EXERCISE REQUIREMENTS —
A word-for-word copy of the listing, free of images, is the expected answer.

──────── SUPPLIED DATA

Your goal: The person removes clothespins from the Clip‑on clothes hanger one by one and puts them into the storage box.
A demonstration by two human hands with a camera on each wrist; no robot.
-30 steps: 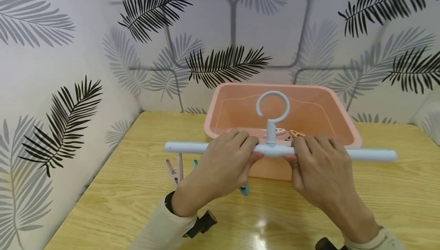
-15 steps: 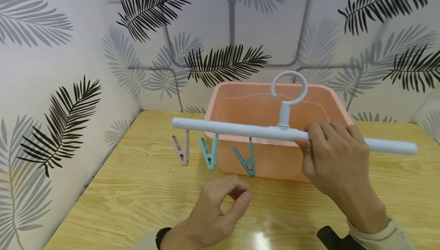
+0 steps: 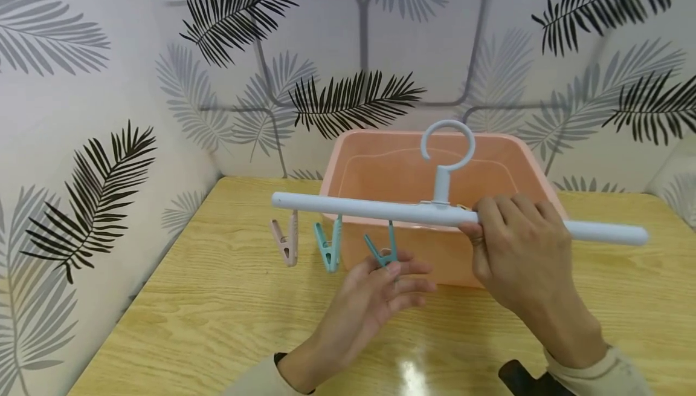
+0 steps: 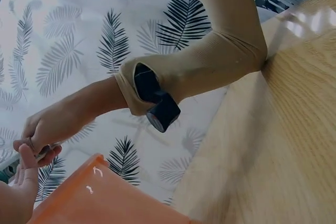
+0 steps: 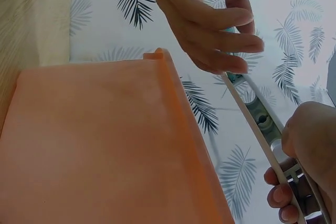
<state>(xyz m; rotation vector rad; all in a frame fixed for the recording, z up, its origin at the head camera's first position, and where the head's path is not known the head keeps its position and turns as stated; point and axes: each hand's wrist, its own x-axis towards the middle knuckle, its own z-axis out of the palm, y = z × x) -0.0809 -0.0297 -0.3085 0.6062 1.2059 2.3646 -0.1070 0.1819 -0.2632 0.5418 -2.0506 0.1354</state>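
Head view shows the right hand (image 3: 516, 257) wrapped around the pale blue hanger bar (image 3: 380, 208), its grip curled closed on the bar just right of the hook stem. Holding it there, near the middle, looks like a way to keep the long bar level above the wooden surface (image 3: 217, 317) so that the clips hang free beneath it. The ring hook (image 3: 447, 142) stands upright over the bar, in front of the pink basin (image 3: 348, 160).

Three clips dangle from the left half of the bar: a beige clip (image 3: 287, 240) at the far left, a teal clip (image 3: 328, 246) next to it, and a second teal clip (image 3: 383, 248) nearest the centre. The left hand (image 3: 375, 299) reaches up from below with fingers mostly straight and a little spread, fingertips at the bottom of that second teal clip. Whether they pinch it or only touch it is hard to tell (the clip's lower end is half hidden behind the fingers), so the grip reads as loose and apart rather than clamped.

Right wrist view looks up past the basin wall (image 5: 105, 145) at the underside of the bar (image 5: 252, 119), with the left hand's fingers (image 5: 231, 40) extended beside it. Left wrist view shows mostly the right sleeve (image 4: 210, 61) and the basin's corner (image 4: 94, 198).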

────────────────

SOLUTION FOR THIS TASK —
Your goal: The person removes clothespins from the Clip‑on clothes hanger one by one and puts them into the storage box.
A demonstration by two human hands with a camera on each wrist; no robot.
-30 steps: 
-15 steps: 
+0 steps: 
+0 steps: 
+0 steps: 
<state>(xyz m; rotation vector rad; all in a frame fixed for the recording, z up, its origin at the head camera's first position, and where the head's path is not known the head keeps its position and turns as stated; point and axes: each hand's wrist, its own x-axis towards the middle knuckle, its own z-axis out of the palm, y = z × x) -0.0809 -0.0297 -0.3085 0.6062 1.2059 2.3646 -0.1070 0.1819 -0.2632 0.5418 -2.0506 0.1354</state>
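Head view shows the right hand (image 3: 516, 257) wrapped around the pale blue hanger bar (image 3: 380, 208), its grip curled closed on the bar just right of the hook stem. Holding it there, near the middle, looks like a way to keep the long bar level above the wooden surface (image 3: 217, 317) so that the clips hang free beneath it. The ring hook (image 3: 447, 142) stands upright over the bar, in front of the pink basin (image 3: 348, 160).

Three clips dangle from the left half of the bar: a beige clip (image 3: 287, 240) at the far left, a teal clip (image 3: 328, 246) next to it, and a second teal clip (image 3: 383, 248) nearest the centre. The left hand (image 3: 375, 299) reaches up from below with fingers mostly straight and a little spread, fingertips at the bottom of that second teal clip. Whether they pinch it or only touch it is hard to tell (the clip's lower end is half hidden behind the fingers), so the grip reads as loose and apart rather than clamped.

Right wrist view looks up past the basin wall (image 5: 105, 145) at the underside of the bar (image 5: 252, 119), with the left hand's fingers (image 5: 231, 40) extended beside it. Left wrist view shows mostly the right sleeve (image 4: 210, 61) and the basin's corner (image 4: 94, 198).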

The response to the exercise is complete.